Almost everyone has a horror story about a long, unreasonable, inappropriate, or otherwise terrible job interview process that they’ve been through. The Internet learned this week that applicants for jobs with the not-for-profit Operation Smile go through an all-day marathon of interviews that culminates in planning and cooking a an evening of dinner, drinks, and entertainment for forty people. 

Is this position, for a job as, say, a catering manager or personal chef? No, it’s for an entry-level job as a program coordinator with the group at a salary of around $23,000. Twenty finalists for five positions went through this four-month process that culminated in a 15-hour interviewpalooza. The applicant explained:

They also made the 20 final candidate[s] cook dinner for and entertain the senior staff at the executive director’s house. We were given 2-1/2 hours to plan, shop, and cook for 40. We also had to find the address of the director’s house, which turned out to be a 30-minute drive away.

Does that sound wacky? It gets wackier from there. Ask A Manager wrote back to the job applicant for clarification and to make sure that all of this crazy stuff actually happened.

When I arrived at the interview, I was given the schedule for the day, which included five individual interviews and said that from 5 pm onwards, there would be a group activity. At 5, they simply announced that our group activity was to shop for and prepare a meal for 40 with entertainment, to be served at 7:30 at the director’s house. We were given a budget of $350 and information about food allergies in the group.

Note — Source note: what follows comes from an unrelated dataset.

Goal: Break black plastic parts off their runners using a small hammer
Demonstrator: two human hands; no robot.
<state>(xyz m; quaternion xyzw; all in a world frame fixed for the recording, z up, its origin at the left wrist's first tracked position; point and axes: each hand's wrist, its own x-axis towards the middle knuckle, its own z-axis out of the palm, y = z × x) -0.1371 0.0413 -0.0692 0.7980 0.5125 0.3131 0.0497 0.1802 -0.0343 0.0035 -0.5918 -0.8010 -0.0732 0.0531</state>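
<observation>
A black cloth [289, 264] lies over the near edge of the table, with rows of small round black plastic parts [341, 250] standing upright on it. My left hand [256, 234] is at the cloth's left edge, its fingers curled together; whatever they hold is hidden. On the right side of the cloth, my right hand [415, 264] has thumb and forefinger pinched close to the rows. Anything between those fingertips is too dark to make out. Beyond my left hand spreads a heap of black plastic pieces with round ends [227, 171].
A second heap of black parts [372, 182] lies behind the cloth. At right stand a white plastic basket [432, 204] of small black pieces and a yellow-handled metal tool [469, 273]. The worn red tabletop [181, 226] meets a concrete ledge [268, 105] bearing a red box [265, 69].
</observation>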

The interviewee’s question for AAM was this: was all of this reasonable, and this is what the current job market has come to? Or should the applicant have turned around and run away from this weird Top Chef challenge and other mind games that went on during the interview process?

Maybe this was all a misunderstanding. Maybe the person who wrote to Ask a Manager was a disgruntled rejected employee who wanted to make Operation Smile look bad. Nope. Gawker looked into it this morning, and learned that they’ve done interviews like this for 30 years, and that the process helps give the group a sense of how the applicants respond to a challenge.

I had to prepare a meal and entertain 20 people for a job interview — and so did 19 other candidates [Ask A Manager]
Operation Smile’s Job Interview Process Is Insane [Gawker]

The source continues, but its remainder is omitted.